• Work to complete: Below are entries. Give back exactly the lines from the one containing "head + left" through the one containing "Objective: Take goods", inclusive, without the pictures.

[Records excerpted from a collection]
○ ○ ○ ○
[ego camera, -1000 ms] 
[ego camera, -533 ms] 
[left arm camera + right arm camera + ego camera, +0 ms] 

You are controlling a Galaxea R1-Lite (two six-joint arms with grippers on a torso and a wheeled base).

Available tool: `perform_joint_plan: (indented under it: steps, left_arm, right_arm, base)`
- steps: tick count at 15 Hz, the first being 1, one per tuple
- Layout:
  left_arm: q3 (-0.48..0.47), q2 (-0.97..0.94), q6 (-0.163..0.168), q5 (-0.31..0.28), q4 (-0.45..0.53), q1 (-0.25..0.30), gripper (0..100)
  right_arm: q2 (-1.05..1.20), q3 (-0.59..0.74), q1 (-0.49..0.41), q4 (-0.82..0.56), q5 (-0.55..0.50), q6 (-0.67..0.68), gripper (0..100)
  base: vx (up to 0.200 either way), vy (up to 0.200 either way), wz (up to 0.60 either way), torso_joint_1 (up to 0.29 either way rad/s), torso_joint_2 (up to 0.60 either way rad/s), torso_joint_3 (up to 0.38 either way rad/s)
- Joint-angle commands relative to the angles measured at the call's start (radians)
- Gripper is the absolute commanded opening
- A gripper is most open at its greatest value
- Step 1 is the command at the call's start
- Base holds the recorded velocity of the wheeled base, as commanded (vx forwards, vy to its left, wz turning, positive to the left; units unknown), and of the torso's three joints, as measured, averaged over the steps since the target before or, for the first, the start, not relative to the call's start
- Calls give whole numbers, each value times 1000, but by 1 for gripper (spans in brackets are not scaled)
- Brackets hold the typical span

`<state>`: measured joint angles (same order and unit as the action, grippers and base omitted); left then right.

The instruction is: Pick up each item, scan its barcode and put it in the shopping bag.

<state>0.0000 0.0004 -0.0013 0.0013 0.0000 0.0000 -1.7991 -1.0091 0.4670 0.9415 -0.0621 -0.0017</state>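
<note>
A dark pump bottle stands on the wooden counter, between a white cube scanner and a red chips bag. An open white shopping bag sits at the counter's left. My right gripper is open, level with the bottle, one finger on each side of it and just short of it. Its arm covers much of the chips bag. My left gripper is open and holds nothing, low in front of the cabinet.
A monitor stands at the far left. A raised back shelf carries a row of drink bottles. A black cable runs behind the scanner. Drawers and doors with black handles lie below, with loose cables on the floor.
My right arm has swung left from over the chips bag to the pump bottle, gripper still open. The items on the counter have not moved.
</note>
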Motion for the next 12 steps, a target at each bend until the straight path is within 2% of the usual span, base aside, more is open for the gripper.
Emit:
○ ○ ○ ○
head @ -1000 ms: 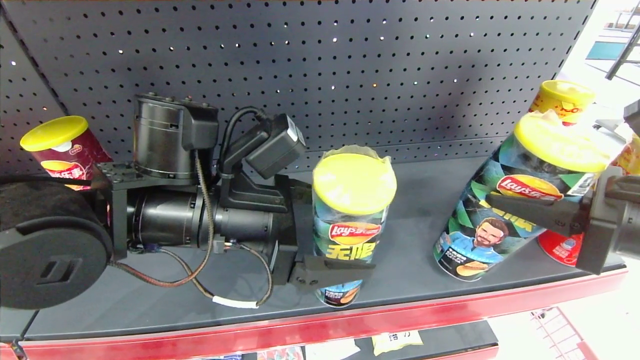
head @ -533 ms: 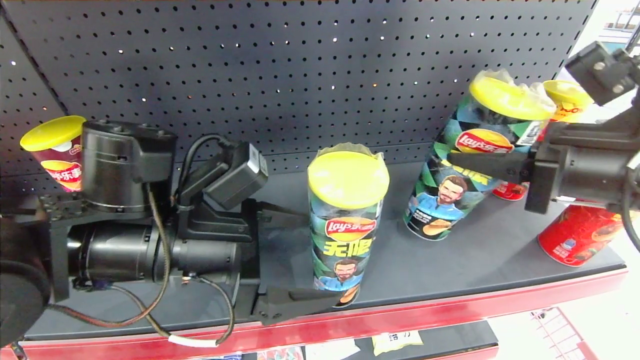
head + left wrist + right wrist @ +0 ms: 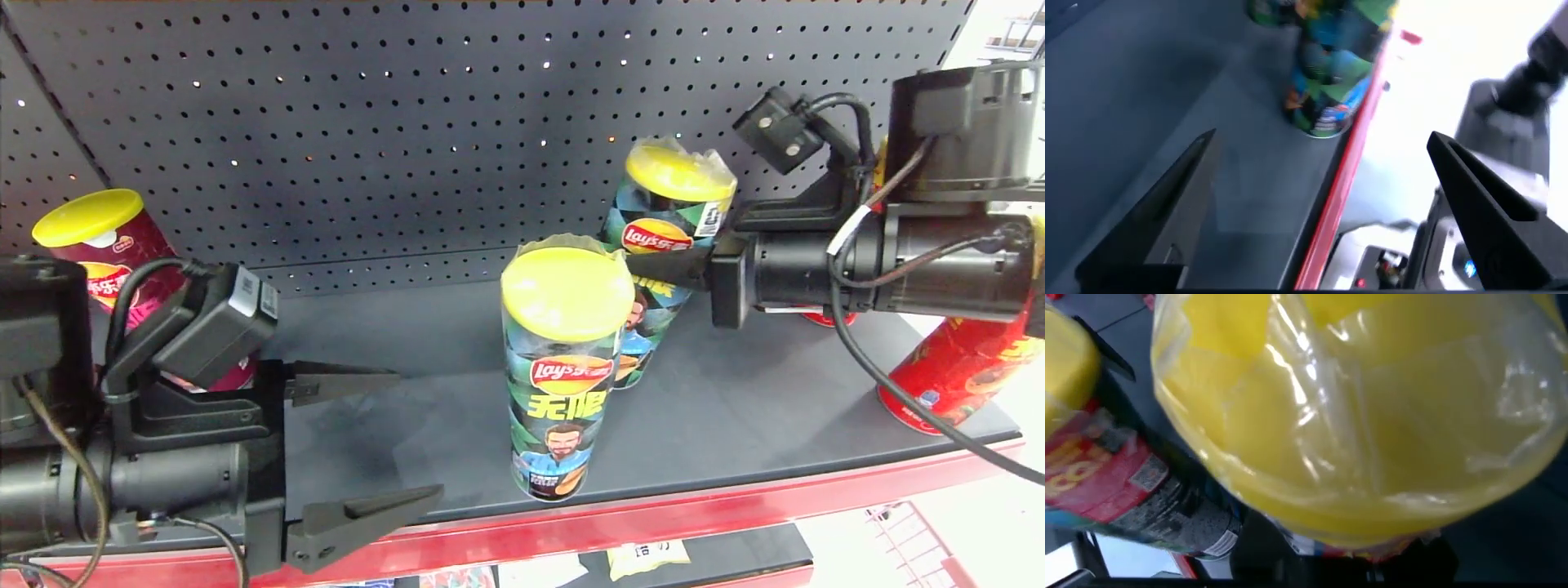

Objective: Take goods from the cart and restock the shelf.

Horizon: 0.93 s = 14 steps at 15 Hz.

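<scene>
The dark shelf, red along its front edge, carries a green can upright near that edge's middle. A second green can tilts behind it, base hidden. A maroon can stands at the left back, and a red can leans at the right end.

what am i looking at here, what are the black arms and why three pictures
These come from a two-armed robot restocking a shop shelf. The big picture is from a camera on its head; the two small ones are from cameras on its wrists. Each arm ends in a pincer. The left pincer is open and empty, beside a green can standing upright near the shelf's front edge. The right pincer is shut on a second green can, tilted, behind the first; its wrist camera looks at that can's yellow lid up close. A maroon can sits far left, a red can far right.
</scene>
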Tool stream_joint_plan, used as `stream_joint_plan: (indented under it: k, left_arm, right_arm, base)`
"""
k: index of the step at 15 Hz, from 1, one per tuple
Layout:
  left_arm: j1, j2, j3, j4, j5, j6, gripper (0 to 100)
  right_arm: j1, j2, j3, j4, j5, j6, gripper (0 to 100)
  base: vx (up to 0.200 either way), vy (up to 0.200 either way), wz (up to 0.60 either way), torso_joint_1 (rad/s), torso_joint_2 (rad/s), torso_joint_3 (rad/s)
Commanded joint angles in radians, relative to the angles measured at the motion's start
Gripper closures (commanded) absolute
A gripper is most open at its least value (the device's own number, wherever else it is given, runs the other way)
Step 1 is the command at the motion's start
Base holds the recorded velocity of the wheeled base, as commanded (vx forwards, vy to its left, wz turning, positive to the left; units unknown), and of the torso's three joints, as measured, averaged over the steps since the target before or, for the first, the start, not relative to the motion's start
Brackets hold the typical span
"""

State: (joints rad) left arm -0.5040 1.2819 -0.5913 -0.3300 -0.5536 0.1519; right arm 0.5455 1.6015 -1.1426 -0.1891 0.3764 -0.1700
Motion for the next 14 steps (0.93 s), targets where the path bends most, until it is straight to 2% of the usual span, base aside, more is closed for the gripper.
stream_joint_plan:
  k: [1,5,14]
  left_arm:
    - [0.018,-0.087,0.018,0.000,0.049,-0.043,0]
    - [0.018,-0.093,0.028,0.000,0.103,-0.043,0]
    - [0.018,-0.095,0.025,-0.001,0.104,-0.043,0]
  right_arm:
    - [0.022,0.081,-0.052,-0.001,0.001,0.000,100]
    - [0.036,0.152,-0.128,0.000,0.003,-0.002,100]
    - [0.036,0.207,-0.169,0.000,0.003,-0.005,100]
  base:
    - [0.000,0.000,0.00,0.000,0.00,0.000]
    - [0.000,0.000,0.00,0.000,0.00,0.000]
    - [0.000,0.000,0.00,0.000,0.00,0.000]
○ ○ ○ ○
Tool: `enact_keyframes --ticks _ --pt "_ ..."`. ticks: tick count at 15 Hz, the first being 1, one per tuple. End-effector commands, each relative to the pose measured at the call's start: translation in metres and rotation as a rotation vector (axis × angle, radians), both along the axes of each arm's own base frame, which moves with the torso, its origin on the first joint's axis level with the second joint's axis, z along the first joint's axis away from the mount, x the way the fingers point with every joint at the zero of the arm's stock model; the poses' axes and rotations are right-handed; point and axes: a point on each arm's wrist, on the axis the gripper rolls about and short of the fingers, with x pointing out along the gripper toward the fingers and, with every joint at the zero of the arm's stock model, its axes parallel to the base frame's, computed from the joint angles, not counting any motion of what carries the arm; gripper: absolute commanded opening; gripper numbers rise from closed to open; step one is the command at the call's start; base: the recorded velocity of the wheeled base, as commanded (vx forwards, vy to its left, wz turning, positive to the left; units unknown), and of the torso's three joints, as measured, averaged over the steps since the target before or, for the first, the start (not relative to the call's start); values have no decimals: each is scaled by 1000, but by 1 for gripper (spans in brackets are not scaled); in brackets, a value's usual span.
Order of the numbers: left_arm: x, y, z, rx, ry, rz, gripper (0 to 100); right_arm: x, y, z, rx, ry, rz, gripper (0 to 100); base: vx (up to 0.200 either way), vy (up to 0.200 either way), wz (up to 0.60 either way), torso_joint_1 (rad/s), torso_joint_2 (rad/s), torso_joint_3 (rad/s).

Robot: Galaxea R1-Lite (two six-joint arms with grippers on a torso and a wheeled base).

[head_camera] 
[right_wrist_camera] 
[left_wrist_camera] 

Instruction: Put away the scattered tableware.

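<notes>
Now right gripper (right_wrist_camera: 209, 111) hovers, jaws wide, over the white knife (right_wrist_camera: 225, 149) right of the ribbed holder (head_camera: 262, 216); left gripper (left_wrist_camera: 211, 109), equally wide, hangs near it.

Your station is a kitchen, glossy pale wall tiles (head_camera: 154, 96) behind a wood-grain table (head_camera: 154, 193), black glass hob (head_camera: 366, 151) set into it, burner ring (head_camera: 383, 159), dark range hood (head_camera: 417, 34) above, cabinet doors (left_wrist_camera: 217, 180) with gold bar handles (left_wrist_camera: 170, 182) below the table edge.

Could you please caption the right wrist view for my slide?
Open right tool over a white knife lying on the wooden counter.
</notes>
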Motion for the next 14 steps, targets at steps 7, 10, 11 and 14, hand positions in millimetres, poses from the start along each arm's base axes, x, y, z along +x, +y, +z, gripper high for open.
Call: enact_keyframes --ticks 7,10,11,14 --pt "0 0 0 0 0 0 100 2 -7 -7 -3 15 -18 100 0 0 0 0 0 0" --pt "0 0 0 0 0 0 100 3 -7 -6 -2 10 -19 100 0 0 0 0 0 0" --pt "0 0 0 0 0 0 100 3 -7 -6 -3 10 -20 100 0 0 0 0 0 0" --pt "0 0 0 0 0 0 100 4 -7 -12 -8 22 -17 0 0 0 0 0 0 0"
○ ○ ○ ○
• Exercise output:
head + left wrist + right wrist @ +0 ms: 

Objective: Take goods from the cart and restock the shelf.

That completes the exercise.